= ACTIVITY =
For every line below, set down an identical copy.

RECORDED DATA START

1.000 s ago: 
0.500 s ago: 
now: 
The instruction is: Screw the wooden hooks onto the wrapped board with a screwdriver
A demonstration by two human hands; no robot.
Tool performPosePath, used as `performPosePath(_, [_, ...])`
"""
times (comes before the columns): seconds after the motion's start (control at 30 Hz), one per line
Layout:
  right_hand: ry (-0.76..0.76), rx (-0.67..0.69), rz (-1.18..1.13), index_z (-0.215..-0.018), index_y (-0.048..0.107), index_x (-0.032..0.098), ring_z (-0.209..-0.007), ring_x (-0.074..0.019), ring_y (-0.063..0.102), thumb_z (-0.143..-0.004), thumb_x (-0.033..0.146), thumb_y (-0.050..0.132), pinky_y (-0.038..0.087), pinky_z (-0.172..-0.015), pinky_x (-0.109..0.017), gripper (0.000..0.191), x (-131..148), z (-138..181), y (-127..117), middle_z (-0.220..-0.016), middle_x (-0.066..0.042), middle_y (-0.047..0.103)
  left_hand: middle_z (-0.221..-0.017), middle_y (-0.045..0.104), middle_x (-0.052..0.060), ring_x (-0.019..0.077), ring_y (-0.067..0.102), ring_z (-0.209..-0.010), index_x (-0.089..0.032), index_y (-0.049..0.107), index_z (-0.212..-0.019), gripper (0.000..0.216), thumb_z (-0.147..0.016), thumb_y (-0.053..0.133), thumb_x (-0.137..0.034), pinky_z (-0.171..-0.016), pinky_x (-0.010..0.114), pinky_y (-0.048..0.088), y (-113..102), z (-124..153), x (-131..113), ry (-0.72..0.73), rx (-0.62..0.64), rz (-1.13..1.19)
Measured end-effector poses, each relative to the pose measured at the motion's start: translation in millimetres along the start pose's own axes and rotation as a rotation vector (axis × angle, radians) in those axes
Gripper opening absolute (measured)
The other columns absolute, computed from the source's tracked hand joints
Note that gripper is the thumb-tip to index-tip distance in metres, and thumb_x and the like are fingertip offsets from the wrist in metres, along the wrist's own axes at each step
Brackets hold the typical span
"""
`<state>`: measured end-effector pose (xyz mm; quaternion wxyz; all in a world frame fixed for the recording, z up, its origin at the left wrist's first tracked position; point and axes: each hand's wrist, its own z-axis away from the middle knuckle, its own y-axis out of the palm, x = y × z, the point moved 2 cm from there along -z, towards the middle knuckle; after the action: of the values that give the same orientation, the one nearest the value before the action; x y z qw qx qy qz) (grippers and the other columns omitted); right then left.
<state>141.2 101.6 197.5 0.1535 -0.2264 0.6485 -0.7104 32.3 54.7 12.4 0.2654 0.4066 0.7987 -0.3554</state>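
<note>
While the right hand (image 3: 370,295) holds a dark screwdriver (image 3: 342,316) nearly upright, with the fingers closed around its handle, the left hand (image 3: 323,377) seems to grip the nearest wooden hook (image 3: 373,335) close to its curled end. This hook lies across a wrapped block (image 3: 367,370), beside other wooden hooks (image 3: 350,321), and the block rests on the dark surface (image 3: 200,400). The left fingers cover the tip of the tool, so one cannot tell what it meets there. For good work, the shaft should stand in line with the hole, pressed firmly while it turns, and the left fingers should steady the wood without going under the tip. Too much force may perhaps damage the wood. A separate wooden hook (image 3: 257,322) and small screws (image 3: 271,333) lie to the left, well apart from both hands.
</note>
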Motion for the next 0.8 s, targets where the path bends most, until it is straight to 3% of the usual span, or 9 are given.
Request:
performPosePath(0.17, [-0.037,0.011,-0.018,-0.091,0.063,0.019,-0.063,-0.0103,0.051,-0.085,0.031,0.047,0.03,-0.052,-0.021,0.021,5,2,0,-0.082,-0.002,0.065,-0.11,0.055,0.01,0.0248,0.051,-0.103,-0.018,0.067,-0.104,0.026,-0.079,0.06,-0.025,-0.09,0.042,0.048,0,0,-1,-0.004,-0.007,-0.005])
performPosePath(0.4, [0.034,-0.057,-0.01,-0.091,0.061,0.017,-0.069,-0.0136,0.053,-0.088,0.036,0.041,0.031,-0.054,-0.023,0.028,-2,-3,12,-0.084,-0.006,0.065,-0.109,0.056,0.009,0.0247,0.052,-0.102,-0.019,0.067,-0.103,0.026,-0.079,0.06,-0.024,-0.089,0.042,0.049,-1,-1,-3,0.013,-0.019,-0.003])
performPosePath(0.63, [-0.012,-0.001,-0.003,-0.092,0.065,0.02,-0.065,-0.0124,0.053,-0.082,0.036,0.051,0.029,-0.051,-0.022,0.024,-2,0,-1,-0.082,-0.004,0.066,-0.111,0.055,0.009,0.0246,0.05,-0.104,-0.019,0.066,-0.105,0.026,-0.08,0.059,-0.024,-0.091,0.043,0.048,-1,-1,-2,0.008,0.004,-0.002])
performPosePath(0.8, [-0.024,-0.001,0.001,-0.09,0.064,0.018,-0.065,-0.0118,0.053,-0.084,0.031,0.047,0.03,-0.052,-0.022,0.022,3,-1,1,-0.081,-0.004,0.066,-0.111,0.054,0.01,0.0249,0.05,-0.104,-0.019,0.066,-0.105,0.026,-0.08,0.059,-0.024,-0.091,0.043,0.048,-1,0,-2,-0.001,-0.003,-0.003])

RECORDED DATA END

= TASK OUTPUT =
1.000 s ago: 
0.500 s ago: 
now: 
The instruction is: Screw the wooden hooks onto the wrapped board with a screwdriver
A demonstration by two human hands; no robot.
Tool performPosePath, used as `performPosePath(_, [_, ...])`
"""
times (comes before the columns): seconds after the motion's start (control at 30 Hz), one per line
Layout:
  right_hand: ry (-0.76..0.76), rx (-0.67..0.69), rz (-1.18..1.13), index_z (-0.215..-0.018), index_y (-0.048..0.107), index_x (-0.032..0.098), ring_z (-0.209..-0.007), ring_x (-0.074..0.019), ring_y (-0.063..0.102), thumb_z (-0.143..-0.004), thumb_x (-0.033..0.146), thumb_y (-0.050..0.132), pinky_y (-0.038..0.087), pinky_z (-0.172..-0.015), pinky_x (-0.109..0.017), gripper (0.000..0.191), x (-131..148), z (-138..181), y (-127..117), middle_z (-0.220..-0.016), middle_x (-0.066..0.042), middle_y (-0.047..0.103)
  left_hand: middle_z (-0.221..-0.017), middle_y (-0.045..0.104), middle_x (-0.052..0.060), ring_x (-0.019..0.077), ring_y (-0.067..0.102), ring_z (-0.209..-0.010), index_x (-0.089..0.032), index_y (-0.049..0.107), index_z (-0.212..-0.019), gripper (0.000..0.216), thumb_z (-0.147..0.016), thumb_y (-0.053..0.133), thumb_x (-0.137..0.034), pinky_z (-0.171..-0.016), pinky_x (-0.010..0.114), pinky_y (-0.048..0.088), y (-113..102), z (-124..153), x (-131..113), ry (-0.72..0.73), rx (-0.62..0.64), rz (-1.13..1.19)
Measured end-effector poses, each relative to the pose measured at the motion's start: translation in millimetres along the start pose's own axes and rotation as a rotation vector (axis × angle, radians) in those axes
Gripper opening absolute (measured)
The other columns absolute, computed from the source's tracked hand joints
Note that gripper is the thumb-tip to index-tip distance in metres, and thumb_x and the like are fingertip offsets from the wrist in metres, along the wrist's own axes at each step
Brackets hold the typical span
"""
`<state>`: measured end-effector pose (xyz mm; quaternion wxyz; all in a world frame fixed for the recording, z up, its origin at the left wrist's first tracked position; point and axes: each hand's wrist, its own z-axis away from the middle knuckle, its own y-axis out of the palm, x = y × z, the point moved 2 cm from there along -z, towards the middle knuckle; after the action: of the values that give the same orientation, the one nearest the value before the action; x y z qw qx qy qz) (grippers and the other columns omitted); right then left.
<state>141.2 101.6 197.5 0.1535 -0.2264 0.6485 -0.7104 32.3 54.7 12.4 0.2654 0.4066 0.7987 -0.3554</state>
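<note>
While the right hand (image 3: 370,295) holds a dark screwdriver (image 3: 342,316) nearly upright, with the fingers closed around its handle, the left hand (image 3: 323,377) seems to grip the nearest wooden hook (image 3: 373,335) close to its curled end. This hook lies across a wrapped block (image 3: 367,370), beside other wooden hooks (image 3: 350,321), and the block rests on the dark surface (image 3: 200,400). The left fingers cover the tip of the tool, so one cannot tell what it meets there. For good work, the shaft should stand in line with the hole, pressed firmly while it turns, and the left fingers should steady the wood without going under the tip. Too much force may perhaps damage the wood. A separate wooden hook (image 3: 257,322) and small screws (image 3: 271,333) lie to the left, well apart from both hands.
</note>
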Motion for the next 0.8 s, targets where the path bends most, until it is straight to 3% of the usual span, or 9 are given.
Request:
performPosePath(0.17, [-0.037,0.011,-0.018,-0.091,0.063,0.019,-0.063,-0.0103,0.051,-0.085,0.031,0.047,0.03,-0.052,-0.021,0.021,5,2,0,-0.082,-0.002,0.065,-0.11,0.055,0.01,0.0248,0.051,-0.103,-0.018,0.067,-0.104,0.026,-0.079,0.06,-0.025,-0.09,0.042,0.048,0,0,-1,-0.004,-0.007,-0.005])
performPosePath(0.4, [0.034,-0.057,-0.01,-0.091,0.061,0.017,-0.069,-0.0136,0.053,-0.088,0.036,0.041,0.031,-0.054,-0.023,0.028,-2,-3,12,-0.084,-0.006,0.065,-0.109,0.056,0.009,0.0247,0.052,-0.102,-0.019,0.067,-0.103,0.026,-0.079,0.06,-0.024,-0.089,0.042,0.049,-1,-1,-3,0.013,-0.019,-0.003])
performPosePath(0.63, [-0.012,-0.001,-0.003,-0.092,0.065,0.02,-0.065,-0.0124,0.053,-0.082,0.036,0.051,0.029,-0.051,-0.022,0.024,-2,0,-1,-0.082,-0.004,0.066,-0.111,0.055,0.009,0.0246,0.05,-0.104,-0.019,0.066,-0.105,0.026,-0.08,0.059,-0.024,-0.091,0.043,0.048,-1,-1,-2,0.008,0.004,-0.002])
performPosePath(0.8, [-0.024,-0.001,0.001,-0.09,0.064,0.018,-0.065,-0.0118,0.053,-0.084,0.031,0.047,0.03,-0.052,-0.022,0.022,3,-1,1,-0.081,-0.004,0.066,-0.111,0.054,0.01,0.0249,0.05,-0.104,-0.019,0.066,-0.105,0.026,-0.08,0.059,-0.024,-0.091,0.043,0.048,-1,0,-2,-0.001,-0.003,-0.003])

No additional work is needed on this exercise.